Le 29 juin, la Cour suprême a rendu une décision majeure, annulant un précédent datant de presque un siècle qui protégeait les dirigeants de la Commission fédérale du commerce (FTC) contre les changements d'administration. Les juges, par vote de six contre trois, ont ainsi assoupli les règles qui exigeaient que le président retire des commissaires uniquement pour des motifs tels que l'inefficacité ou la faute dans l’exercice de leurs fonctions, laissant entrevoir un pouvoir accru pour Trump.
Cette décision permet désormais à Donald Trump de renvoyer des régulateurs indépendants, contournant ainsi les lois protectrices établies.

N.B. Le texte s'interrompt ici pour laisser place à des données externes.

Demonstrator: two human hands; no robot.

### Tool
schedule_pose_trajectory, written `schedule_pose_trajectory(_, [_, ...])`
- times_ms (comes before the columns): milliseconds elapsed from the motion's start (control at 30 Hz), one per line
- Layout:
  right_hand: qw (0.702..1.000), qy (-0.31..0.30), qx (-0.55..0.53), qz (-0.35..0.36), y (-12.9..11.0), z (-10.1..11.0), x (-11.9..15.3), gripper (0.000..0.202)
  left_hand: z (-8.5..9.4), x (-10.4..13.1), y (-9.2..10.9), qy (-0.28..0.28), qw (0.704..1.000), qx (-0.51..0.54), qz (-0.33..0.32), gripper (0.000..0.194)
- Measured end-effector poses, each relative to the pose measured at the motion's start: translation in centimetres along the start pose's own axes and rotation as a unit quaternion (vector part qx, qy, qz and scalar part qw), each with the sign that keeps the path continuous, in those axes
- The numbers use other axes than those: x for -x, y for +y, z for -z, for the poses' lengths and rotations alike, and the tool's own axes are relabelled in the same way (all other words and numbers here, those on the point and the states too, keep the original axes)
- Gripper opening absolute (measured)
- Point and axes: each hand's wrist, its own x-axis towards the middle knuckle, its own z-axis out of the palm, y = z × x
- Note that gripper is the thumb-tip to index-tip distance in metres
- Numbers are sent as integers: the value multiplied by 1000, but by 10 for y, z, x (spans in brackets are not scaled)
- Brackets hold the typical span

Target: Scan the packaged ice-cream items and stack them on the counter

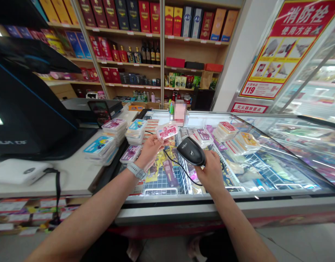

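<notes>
Between the fingers of my left hand is a small clear pack with a red and white label, lifted above the freezer's glass top. My right hand is wrapped round the handle of a black barcode scanner, whose head points toward the pack. A black cable loops below the scanner. Stacks of flat packs stand on the glass: blue-labelled ones and purple-labelled ones near my left hand, red-labelled ones and orange-labelled ones to the right of the scanner.
The chest freezer has wire baskets of frozen goods under its glass. On the left counter are a checkout terminal, a white device and more stacked packs. Shelves of boxes and bottles line the back.
</notes>
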Motion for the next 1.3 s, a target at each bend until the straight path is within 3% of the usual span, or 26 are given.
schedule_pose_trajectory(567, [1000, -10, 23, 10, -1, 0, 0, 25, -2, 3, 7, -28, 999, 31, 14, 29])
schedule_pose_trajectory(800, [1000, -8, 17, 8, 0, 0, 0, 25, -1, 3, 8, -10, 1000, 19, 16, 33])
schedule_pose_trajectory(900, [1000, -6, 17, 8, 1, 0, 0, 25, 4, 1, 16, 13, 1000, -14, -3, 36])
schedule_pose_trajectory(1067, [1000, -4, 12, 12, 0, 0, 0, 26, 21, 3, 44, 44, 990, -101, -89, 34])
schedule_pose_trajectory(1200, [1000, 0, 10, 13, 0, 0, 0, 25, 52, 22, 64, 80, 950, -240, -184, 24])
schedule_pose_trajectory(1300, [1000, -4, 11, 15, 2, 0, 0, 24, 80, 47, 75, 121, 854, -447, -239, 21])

La seule exception dans cette nouvelle règle concerne la Réserve fédérale, le tribunal ayant décidé qu'il serait inapproprié de le laisser révoquer immédiatement Lisa D. Cook, l'une de ses gouverneures, citant des allégations sans fondement de fraude.
Une "grande victoire" pour Trump
La question centrale de la décision portait sur la possibilité pour Trump d'évincer Rebecca Kelly Slaughter, membre démocrate de la FTC. En cas de désaccord sur les orientations politiques, le président peut dorénavant agir sans contraintes, ce qui provoque des inquiétudes pour la séparation des pouvoirs. La décision a été saluée comme une "GRANDE VICTOIRE" par un Trump ravi sur sa plateforme Truth Social.

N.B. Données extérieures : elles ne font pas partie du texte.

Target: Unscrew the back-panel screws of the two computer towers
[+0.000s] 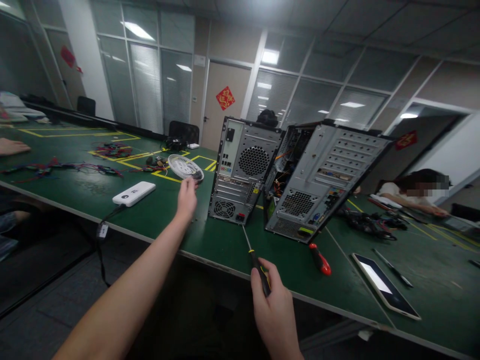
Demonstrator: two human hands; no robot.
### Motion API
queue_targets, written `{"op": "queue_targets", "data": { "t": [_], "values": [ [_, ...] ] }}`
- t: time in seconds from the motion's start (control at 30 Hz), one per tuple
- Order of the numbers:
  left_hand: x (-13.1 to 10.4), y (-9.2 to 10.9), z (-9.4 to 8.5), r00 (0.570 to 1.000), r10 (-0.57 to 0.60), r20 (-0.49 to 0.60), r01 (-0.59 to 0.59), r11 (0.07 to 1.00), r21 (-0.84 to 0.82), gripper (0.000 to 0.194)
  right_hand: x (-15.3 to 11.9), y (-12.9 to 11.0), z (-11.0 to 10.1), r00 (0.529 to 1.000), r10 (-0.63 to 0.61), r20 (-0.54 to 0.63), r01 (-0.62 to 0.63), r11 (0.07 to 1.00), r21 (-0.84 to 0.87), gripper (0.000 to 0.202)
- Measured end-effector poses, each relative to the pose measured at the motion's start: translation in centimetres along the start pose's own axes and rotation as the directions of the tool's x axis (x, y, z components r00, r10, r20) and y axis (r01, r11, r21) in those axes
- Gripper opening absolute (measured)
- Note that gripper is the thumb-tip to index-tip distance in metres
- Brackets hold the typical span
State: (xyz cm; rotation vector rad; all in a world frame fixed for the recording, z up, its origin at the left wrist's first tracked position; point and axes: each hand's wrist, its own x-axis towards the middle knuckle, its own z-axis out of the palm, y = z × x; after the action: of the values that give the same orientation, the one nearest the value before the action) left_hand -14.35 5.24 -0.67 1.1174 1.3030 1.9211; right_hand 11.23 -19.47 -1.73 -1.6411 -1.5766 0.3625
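r hand [276, 305] wrapped round screwdriver [255, 261], tip nr bottom of left pc case [240, 172]. l hand [186, 200] fingers bunched at near rim of white dish [181, 164], can't tell if gripping. dish on tbl [210, 245], l of case.

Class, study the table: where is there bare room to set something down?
Bare table lies between the red-handled tool and the phone, and just right of the pen. Crowded: between the computers, and around the white dish and cables.
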Motion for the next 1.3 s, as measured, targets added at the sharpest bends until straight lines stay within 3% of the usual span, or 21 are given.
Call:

Il est important de noter que plusieurs juges, notamment des conservateurs, avaient exprimé leur désir d'abroger le précédent de 1935, qui assurait une certaine mesure d'indépendance aux agences. Dans sa déclaration, le juge en chef a fait valoir que les subordonnés doivent être responsables directement devant le président. Il a insisté sur le fait que les pouvoir d’exécution doivent rester sous le contrôle direct du chef de l’exécutif.
Une "recette pour la corruption" ?
Gillian Metzger, expert en droit administratif à l’université Columbia, a exprimé des craintes quant aux implications de cette décision. Elle souligne qu'en permettant au président de révoquer des fonctionnaires à sa convenance, on ouvre la porte à des abus de pouvoir. D'autres voix, comme Rebecca Kelly Slaughter, craignent que cela ne facilite la corruption en remplaçant des responsables expérimentés par des individus plus loyaux au régime.
L'été 2025 a déjà vu des évictions de fonctionnaires pour des raisons politiques, comme la directrice du Bureau des statistiques du travail, Erika McEntarfer. Celles-ci soulignent l'impact potentiel d'une telle liberté d'action sur l'équilibre institutionnel et la transparence au sein de l'administration.